= Song Books (Cage) =

1970 collection of short works by John Cage

Song Books (Solos for Voice 3–92) is a collection of short works by John Cage, composed and compiled by the composer in 1970. It contains pieces of four kinds: songs, songs with electronics, directions for a theatrical performance, and directions for a theatrical performance with electronics. "Any of these may be performed by one or more singers."

==Structure==
Song Books was published by in 1970 as three volumes: volume one contained Solos for Voice 3–58, volume two contained Solos for Voice 59–92, and the third volume, titled "Instructions", contains various tables and other materials necessary for performance of some of the pieces. The work explores a very wide variety of notation systems. Some Solos are given in standard notation, others employ a special brand of notation with circles of different sizes and lines instead of notes, still others are systems of dots and lines, etc. Some are not notated at all: the text is given using different fonts and font sizes for different words, or sometimes changing in mid-sentence. Certain Solos consist only of instructions to the performer, ie. what he or she should do and how, although these instructions may be rather free (for instance, "Perform a disciplined action" may be an instruction, and according to Cage it does not mean "Do whatever you want", but rather a request to discipline oneself and/or free oneself of one's likes and dislikes.)
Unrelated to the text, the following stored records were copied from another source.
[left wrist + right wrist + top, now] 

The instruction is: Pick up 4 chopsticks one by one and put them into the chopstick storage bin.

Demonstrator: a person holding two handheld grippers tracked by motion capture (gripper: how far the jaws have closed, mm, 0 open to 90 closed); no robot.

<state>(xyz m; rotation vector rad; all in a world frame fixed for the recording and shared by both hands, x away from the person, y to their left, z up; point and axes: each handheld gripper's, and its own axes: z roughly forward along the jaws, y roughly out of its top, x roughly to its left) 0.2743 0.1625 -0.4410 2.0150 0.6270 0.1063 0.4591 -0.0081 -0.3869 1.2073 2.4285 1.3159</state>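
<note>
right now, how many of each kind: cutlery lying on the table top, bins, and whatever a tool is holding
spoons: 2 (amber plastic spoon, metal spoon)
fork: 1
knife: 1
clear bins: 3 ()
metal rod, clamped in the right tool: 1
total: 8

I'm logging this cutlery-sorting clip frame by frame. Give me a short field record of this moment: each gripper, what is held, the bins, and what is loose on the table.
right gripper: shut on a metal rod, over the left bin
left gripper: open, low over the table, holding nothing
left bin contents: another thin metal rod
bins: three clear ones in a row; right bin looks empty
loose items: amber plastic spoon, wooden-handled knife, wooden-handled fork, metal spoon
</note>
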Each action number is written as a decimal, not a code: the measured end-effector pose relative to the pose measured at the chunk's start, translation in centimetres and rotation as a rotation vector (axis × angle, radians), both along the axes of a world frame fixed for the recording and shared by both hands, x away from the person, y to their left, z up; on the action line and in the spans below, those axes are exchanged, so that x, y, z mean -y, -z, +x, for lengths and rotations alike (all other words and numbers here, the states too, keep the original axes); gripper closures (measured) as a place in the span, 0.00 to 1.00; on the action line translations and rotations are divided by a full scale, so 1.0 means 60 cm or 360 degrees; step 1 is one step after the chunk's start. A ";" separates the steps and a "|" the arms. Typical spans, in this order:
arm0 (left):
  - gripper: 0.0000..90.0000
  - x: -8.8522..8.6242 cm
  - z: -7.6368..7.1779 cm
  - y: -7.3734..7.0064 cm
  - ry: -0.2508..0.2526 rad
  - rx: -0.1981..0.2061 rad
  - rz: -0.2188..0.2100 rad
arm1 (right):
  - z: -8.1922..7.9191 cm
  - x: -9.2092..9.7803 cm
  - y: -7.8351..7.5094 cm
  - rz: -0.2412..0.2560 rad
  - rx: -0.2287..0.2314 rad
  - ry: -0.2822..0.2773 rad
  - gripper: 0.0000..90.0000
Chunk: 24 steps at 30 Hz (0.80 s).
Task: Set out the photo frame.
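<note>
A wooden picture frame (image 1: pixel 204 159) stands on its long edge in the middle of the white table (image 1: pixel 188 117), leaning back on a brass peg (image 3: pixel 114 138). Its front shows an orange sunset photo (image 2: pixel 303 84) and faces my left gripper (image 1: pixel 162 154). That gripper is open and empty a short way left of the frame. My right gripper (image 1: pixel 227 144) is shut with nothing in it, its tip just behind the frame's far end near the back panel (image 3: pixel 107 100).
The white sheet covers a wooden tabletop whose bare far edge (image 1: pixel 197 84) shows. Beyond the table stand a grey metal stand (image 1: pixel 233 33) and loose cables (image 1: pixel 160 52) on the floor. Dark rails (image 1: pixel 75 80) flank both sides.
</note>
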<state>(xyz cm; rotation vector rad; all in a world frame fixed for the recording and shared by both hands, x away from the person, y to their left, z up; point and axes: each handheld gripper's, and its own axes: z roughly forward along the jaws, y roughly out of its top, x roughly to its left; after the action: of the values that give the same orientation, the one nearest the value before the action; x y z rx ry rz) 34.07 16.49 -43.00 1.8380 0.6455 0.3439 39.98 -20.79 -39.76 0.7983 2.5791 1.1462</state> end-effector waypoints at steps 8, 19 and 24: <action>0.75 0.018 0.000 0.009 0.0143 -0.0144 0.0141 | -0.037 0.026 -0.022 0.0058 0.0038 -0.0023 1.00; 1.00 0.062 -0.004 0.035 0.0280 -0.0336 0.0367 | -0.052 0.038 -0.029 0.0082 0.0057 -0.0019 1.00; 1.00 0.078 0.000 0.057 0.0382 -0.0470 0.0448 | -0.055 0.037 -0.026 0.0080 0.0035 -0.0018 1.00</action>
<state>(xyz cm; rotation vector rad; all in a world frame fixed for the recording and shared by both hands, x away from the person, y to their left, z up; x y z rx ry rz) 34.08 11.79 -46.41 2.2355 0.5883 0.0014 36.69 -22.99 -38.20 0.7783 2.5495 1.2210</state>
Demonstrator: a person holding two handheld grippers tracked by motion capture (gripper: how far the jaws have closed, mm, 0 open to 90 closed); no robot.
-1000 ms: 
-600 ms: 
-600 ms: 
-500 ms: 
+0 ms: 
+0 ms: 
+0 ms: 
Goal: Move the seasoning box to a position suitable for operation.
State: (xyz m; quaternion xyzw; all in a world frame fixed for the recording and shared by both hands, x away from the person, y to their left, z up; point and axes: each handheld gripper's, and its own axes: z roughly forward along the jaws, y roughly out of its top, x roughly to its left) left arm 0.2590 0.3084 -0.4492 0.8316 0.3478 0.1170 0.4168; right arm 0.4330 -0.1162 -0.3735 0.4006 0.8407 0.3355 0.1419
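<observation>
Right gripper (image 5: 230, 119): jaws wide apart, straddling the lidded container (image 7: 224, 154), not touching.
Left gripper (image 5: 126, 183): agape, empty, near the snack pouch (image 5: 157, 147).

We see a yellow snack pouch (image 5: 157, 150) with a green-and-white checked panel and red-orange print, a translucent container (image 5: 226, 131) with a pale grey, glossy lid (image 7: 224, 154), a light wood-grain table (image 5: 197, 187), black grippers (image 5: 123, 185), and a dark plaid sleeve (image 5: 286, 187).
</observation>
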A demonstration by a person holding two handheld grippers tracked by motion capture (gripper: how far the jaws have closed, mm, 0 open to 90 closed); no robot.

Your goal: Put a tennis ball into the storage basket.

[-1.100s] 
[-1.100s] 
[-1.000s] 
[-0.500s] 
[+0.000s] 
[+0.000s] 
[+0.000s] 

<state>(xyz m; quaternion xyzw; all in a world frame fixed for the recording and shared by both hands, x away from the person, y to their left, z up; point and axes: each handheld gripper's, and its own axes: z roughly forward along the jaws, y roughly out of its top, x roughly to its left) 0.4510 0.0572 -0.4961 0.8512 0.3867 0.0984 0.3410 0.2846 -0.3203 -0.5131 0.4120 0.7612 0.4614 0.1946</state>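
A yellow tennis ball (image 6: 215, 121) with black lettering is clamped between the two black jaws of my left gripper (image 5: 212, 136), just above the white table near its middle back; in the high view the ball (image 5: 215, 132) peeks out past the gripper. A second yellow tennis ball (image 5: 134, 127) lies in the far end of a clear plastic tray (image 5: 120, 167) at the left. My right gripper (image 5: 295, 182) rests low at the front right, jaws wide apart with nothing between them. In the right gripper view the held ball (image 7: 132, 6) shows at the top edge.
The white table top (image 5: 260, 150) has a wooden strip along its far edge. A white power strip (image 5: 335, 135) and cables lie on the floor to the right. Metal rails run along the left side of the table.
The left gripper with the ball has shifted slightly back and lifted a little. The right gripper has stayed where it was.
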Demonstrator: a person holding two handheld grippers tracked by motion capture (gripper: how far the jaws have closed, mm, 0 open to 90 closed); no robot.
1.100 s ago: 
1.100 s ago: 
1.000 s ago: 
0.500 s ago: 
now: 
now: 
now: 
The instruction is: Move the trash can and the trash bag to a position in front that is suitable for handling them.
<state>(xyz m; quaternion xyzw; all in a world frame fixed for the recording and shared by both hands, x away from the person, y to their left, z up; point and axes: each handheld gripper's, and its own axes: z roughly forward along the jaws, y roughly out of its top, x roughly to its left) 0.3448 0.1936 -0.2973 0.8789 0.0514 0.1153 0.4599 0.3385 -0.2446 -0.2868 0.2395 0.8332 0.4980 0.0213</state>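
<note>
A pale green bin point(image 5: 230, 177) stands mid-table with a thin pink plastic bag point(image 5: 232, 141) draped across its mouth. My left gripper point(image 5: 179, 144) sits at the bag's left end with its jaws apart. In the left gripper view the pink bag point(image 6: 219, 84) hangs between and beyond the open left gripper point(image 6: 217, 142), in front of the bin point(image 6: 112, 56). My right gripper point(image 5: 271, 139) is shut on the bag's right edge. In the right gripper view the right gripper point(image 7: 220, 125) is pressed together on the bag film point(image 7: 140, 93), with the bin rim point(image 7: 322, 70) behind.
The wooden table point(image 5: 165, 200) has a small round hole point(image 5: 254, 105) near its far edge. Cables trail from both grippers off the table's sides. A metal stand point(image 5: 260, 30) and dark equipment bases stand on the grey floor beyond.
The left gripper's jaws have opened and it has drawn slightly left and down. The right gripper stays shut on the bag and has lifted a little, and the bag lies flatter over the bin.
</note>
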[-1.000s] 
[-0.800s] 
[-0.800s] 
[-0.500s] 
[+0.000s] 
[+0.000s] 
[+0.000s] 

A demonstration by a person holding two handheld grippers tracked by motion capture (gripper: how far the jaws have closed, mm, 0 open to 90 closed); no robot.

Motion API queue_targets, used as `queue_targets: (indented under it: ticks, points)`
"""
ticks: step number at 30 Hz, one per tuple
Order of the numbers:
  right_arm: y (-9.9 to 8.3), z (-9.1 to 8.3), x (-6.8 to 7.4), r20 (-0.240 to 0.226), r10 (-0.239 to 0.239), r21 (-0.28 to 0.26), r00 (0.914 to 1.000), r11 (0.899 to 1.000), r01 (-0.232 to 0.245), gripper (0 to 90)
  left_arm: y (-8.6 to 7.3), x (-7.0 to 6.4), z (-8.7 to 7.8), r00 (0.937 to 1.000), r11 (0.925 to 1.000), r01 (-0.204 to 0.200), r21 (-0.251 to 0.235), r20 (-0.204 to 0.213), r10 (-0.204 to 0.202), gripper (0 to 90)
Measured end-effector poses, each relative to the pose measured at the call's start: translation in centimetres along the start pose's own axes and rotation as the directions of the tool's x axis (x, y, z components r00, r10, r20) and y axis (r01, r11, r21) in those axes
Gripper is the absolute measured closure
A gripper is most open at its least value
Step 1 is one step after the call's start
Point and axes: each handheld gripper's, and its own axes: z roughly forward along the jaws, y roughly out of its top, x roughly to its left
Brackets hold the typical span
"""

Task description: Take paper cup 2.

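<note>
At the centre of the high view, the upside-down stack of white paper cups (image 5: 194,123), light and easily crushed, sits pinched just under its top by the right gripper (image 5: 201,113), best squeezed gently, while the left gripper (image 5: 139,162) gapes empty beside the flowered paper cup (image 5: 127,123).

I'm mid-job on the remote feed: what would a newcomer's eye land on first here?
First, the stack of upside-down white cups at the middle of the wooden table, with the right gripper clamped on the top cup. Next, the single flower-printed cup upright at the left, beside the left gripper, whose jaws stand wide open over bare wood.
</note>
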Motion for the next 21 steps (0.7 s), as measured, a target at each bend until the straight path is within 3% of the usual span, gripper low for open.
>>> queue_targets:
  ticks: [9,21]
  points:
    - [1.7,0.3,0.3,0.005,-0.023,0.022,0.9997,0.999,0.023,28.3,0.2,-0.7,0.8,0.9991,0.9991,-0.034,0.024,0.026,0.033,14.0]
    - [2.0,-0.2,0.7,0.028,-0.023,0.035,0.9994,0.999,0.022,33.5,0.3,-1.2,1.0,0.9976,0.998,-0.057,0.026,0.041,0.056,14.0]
Most of the texts are from Henry David Thoreau's journals (and volume 3 contains a portrait of Thoreau as material for one of the Solos); other authors whose texts Cage used in the work include Norman O. Brown, Erik Satie, Marcel Duchamp, Buckminster Fuller, Merce Cunningham (from his notes on choreography) and Marshall McLuhan. For "Solo for Voice 91", Cage wrote his own text. He also used words of Indo-European roots (reflecting on Cage's specialist knowledge of mushrooms), a glossary of English and foreign geographical terms and names of constellations and Earth population centers.

== Editions ==
- Edition Peters 6806A (Solos 3–58) and 6806B (Solos 59–92), 1970 by Henmar Press

==Recordings==
The first complete recording of Song Books was released on the Sub Rosa label in September 2012, with Loré Lixenberg and Gregory Rose (vocalists) and Robert Worby (sound design).